What you return should be the complete data below, word for word, with no pictures in it.
───── Material provided
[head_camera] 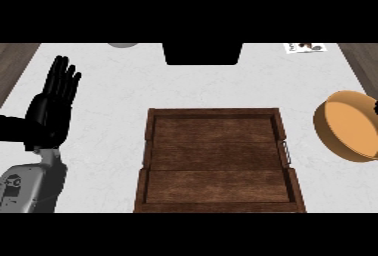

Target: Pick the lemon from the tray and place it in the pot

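The dark wooden tray (218,162) lies flat in the middle of the tabletop, nothing showing on its planked floor. The orange pot (347,126) is at the right edge, tilted, its open mouth facing the tray. No lemon shows.

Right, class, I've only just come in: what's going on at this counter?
Not much handling shows right now. The robot's left hand rests open, fingers up, at the left of the white counter, holding nothing. A wooden tray sits in the middle, and no lemon can be seen in it. An orange pot appears tilted at the right edge, partly cut off. The right hand is not clearly visible, so whether it holds anything can't be told.
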Robot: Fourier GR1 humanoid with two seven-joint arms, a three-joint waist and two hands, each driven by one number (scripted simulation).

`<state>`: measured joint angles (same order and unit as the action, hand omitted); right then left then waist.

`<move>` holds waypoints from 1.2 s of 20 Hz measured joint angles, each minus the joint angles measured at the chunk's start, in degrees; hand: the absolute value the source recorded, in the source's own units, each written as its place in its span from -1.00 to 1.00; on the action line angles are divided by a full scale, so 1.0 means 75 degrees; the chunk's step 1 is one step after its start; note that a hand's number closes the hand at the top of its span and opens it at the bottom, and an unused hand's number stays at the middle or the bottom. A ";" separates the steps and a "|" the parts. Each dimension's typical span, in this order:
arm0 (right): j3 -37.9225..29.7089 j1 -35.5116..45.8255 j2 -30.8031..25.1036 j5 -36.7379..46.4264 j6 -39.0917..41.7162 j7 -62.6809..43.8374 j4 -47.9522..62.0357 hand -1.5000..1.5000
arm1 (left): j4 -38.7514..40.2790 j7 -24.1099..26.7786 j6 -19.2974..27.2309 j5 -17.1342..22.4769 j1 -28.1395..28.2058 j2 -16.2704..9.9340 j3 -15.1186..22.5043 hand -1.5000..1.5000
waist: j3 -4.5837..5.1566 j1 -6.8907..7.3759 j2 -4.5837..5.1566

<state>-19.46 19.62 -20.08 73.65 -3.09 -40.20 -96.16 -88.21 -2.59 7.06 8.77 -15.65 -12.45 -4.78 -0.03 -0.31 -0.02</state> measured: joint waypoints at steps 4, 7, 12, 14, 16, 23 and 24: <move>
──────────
Exercise response:
[head_camera] 

Target: Pick the lemon from the tray and place it in the pot

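The dark wooden tray (218,162) lies flat in the middle of the tabletop, nothing showing on its planked floor. The orange pot (347,126) is at the right edge, tilted, its open mouth facing the tray. No lemon shows.

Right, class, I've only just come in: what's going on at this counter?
Not much handling shows right now. The robot's left hand rests open, fingers up, at the left of the white counter, holding nothing. A wooden tray sits in the middle, and no lemon can be seen in it. An orange pot appears tilted at the right edge, partly cut off. The right hand is not clearly visible, so whether it holds anything can't be told.
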Robot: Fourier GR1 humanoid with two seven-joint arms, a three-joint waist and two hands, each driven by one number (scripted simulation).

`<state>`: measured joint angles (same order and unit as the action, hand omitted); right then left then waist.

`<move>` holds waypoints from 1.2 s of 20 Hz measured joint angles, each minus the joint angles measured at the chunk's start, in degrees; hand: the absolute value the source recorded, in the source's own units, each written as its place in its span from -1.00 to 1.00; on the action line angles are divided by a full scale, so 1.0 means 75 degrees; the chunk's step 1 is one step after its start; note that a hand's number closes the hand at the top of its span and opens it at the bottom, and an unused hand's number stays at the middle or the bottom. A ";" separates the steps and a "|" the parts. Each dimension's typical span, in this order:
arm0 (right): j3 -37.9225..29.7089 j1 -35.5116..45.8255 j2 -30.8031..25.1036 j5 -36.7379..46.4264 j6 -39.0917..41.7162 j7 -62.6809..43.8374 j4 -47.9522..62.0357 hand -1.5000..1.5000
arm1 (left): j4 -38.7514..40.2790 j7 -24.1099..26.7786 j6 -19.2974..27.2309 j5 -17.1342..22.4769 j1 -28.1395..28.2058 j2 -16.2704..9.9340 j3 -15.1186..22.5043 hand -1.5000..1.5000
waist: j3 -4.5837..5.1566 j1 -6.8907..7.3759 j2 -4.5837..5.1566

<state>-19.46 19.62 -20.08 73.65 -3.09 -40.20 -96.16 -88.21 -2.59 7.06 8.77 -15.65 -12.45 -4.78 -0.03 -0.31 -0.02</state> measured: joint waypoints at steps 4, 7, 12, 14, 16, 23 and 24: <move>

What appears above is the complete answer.